PERPETUAL DUST: MEDITATIONS ON A CHRISTMAS TREE
I decided to dive into making some goals for 2020. I made myself a cup of hot chocolate and sat by my Christmas tree. As I warmed to the task, I was distracted by the tree’s beauty.
Like so many people, I have many cherished ornaments filling the branches. Each one is a story that fills my heart, connecting me to people I love.
I was enjoying those ornaments when a troubling thought wedged in my mind: their stories die with me! That little crystal ornament, for instance, the one that brings me to tears of joy and pangs of loss will be just a pretty ornament someday. An ornament without a storyteller.

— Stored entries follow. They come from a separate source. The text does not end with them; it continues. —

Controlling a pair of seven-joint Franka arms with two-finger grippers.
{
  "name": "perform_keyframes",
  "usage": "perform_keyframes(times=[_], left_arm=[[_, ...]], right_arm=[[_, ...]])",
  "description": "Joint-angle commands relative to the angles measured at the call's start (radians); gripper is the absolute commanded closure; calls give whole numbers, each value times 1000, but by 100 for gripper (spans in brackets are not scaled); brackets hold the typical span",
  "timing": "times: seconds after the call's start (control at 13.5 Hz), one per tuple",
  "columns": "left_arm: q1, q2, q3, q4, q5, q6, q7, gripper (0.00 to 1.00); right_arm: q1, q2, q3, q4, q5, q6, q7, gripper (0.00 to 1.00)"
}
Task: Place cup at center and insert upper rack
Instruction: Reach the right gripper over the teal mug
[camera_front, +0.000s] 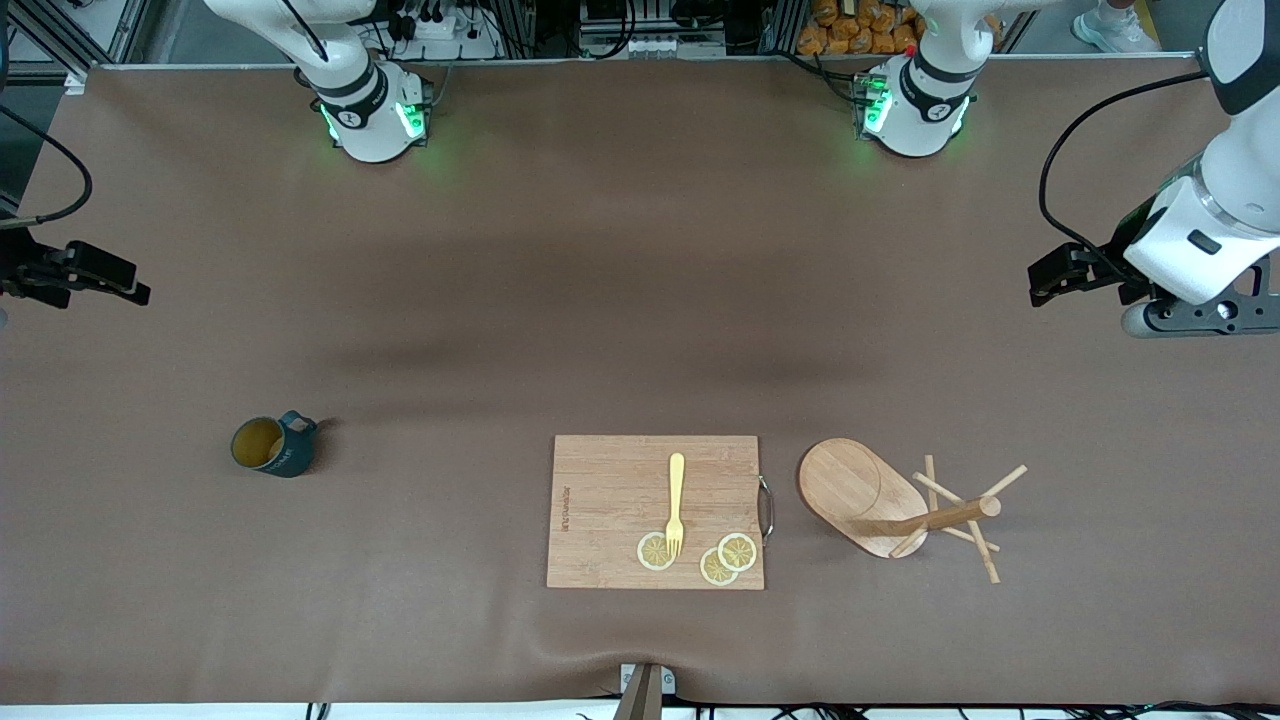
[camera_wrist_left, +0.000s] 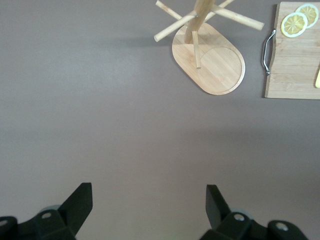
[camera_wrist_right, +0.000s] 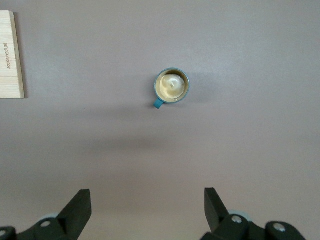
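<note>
On the brown table (camera_front: 600, 300), a cutting board (camera_front: 610, 510)

Both your arms are just parked up off the table (camera_front: 640, 300), each one swung out to its own end of it and waiting. Your left gripper (camera_wrist_left: 149, 207) hangs over the bare table surface with its fingers spread wide and nothing between them. Same deal with your right gripper (camera_wrist_right: 147, 209): jaws wide apart, empty, up in the air over the table at the right arm's end.
</note>
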Motion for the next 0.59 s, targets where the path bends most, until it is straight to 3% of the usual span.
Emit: perform_keyframes(times=[0.0, 0.52], left_arm=[[12, -9, -9, -9, 22, 10, -20, 0], [12, -13, -6, -14, 25, 9, -8, 0]], right_arm=[[2, -31, 3, -30, -5, -8, -1, 0], [8, -20, 3, -30, -28, -6, -4, 0]])
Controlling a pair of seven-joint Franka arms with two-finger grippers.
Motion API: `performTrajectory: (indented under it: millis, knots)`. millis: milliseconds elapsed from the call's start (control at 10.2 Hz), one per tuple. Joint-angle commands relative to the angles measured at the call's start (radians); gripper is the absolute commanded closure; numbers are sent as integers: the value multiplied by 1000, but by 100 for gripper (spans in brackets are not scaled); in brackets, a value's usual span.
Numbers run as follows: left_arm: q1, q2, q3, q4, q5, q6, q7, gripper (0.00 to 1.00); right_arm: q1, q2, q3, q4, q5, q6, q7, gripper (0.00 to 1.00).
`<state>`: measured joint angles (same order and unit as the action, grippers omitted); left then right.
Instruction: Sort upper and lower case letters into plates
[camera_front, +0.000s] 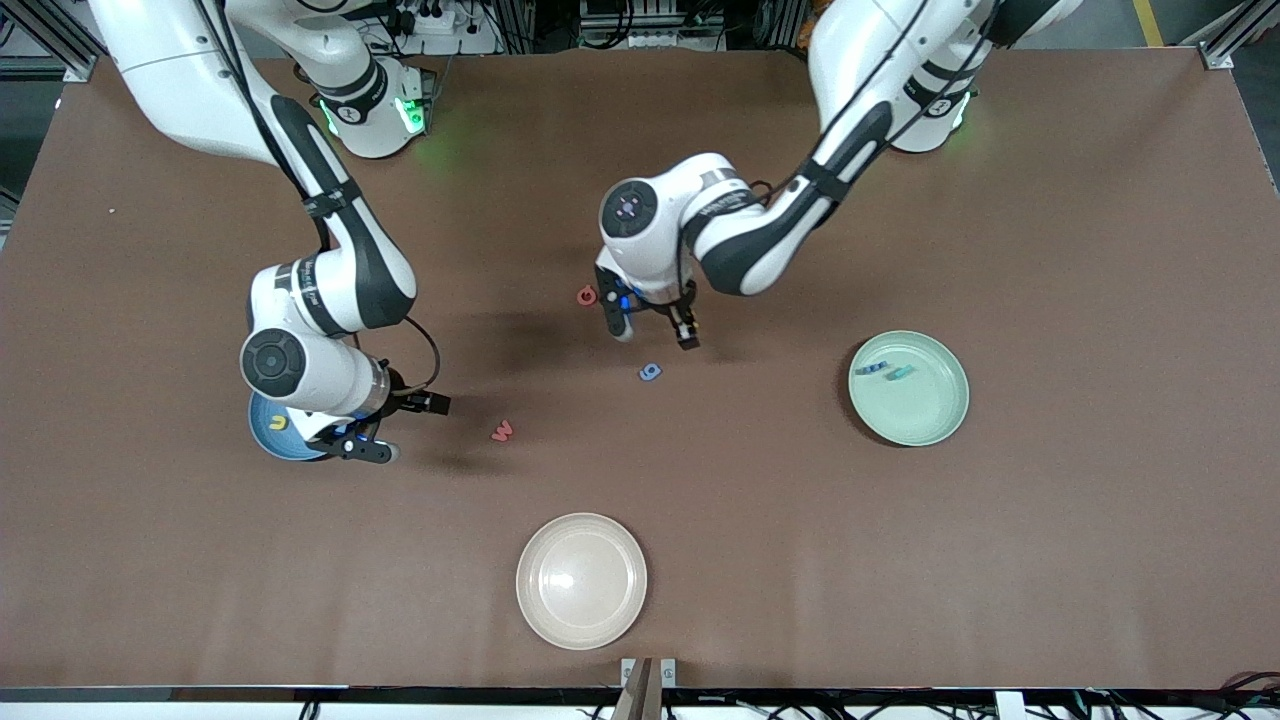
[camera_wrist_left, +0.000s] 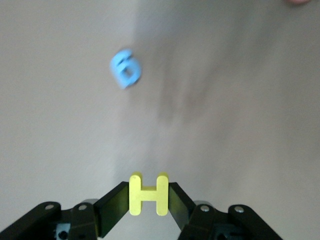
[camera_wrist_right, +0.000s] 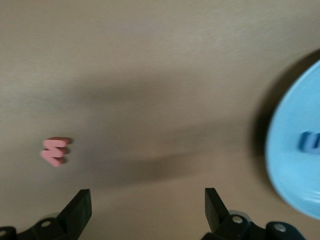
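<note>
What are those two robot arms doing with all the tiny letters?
They are sorting toy letters into plates. The left gripper is pinching a yellow H over the middle of the table, above a blue letter. The right gripper is open and empty, over the edge of the light blue plate, which holds a yellow letter. The mint green plate has two letters. A red W waits on the table.

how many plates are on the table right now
3: a mint green plate at the left arm's end, a light blue plate partly under the right arm, a cream plate nearest the camera.
</note>
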<state>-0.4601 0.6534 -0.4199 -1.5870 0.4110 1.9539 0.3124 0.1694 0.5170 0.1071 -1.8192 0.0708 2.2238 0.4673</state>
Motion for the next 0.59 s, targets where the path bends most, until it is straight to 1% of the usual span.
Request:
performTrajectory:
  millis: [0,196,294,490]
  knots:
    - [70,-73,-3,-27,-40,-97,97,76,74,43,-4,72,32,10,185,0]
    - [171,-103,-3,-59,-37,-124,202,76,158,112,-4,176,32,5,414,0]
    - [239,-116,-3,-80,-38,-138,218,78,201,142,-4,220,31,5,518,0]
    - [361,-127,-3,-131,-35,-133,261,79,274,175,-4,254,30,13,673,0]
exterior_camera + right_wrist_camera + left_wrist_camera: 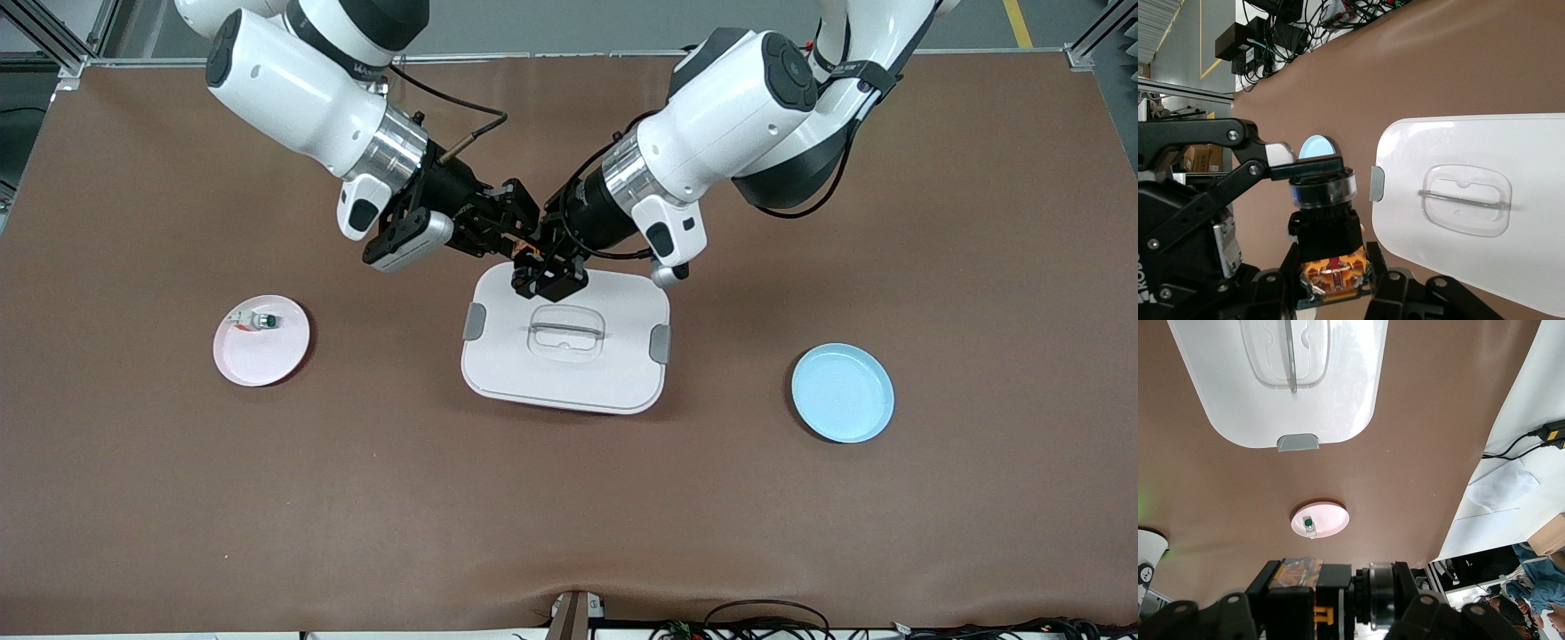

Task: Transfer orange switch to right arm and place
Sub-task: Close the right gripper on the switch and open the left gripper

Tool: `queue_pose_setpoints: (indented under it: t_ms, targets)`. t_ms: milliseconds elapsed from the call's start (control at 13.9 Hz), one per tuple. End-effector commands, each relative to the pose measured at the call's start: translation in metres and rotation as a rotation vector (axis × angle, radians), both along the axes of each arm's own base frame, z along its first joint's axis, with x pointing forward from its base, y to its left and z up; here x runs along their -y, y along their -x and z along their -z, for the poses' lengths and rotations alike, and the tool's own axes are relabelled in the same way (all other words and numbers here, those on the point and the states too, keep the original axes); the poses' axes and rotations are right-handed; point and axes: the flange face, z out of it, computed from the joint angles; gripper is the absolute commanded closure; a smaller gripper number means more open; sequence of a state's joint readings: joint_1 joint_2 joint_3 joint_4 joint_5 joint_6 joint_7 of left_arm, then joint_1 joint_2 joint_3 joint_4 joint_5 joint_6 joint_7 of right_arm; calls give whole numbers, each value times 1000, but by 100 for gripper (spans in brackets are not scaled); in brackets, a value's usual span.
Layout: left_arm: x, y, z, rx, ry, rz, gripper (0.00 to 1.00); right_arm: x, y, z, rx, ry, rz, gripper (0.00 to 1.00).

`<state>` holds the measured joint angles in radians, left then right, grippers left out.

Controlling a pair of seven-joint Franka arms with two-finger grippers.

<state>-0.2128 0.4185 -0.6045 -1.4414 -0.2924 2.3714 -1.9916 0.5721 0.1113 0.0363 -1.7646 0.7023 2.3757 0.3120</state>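
A blue plate (843, 392) is lying bare near the left arm's end of the table (356, 498). The white lidded box (565, 341) is sitting mid-table. A pink plate (261, 340) toward the right arm's end is holding a green-capped switch (259, 321). Over the box's farther edge, the right hand (511, 233) is pinching the orange switch (1328, 220). The left hand (544, 258) is meeting it there; whether it is gripping I cannot tell.

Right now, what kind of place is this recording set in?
Probably a robotics lab or workshop: a brown-covered table in an aluminium frame, bundled cables on the floor, stacked cardboard boxes, yellow floor tape.
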Motion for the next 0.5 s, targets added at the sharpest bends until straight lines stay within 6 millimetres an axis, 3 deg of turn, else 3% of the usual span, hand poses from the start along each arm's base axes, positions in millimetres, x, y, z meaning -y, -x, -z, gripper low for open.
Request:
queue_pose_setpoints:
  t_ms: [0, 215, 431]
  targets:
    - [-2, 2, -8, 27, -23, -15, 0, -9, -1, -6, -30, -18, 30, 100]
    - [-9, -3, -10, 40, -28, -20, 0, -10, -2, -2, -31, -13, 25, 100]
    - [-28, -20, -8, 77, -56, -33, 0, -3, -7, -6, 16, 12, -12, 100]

I have boxes of letters from ancestors. I save them, but I don’t read them. These soft whispers from lost generations are silently poised in cigar boxes. Forgotten.
People are not remembered. Maybe some tidbit, a remnant of their being, may survive for awhile. But that is just a pathetic artifact of the once vibrant, loving, living person whose memory surely fades away from us.
To be remembered, let’s have our name on a building. On a business. On a book.
No. It is impossible. It is ego fighting against annihilation.
We can’t cheat this impending fate. It will swallow us. And eventually it will swallow the people who remembered us. For certain and forever, we are erased.
Sitting by the Christmas tree, I decide there is wisdom in this. If I was God, I would do the same. Dust to dust. What we are in between dies every moment when the next moment is born. We are perpetual dust. Animated for a brief moment in a construct called time.
Who remembers dust?
Who remembers the path it floats in the breeze of your breath?
Or where it lands?
I have decided not to know.
I am too old now to need answers.
Uncertainty is dust’s friend.
New Years Resolutions are feeling pretty vain to me right now.
I think I’ll just take another sip and enjoy these memories until they fade.
In the meantime, I wish you a "Happy New Moment."
“Everything lasts for a day, the one who remembers and the remembered.”